- **Requirement**
Start at the line below containing "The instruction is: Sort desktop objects" and stop at the line containing "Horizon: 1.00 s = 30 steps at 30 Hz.". Repeat every line of that stretch exactly, and nothing outside it.

- **The data**
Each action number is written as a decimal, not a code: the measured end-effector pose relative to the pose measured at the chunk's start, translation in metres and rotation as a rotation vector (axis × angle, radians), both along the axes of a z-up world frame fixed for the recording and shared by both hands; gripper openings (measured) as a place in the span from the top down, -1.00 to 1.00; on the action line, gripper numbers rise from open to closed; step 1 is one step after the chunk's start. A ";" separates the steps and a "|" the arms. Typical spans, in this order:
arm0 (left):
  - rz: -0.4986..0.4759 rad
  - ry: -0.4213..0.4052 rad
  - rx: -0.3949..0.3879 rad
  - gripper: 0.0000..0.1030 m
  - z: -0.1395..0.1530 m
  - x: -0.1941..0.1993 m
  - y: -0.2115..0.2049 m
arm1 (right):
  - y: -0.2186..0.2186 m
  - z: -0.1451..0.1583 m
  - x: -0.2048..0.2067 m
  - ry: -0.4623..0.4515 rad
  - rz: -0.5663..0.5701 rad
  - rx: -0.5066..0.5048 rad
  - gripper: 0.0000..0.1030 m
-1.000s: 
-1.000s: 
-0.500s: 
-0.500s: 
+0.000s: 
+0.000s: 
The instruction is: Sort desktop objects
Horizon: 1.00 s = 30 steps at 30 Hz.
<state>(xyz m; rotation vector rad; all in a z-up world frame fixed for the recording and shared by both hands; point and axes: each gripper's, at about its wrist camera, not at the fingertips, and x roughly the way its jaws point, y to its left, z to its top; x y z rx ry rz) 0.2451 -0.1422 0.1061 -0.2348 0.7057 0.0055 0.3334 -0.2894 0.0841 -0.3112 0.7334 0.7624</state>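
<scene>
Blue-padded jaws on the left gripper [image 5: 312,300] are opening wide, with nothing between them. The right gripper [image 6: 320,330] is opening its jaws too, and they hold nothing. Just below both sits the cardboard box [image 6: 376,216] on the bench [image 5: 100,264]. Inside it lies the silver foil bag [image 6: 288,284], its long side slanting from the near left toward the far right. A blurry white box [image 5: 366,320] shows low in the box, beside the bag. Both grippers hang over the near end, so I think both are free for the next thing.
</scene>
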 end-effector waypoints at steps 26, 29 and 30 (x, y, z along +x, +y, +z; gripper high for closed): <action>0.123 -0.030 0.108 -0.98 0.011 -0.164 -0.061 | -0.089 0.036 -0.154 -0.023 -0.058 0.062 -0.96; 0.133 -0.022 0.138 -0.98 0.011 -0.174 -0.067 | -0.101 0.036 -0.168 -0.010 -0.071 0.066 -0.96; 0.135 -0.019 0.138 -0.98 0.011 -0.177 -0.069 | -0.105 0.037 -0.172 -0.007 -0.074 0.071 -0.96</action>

- **Response for this exercise**
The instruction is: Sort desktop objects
Horizon: 1.00 s = 30 steps at 30 Hz.

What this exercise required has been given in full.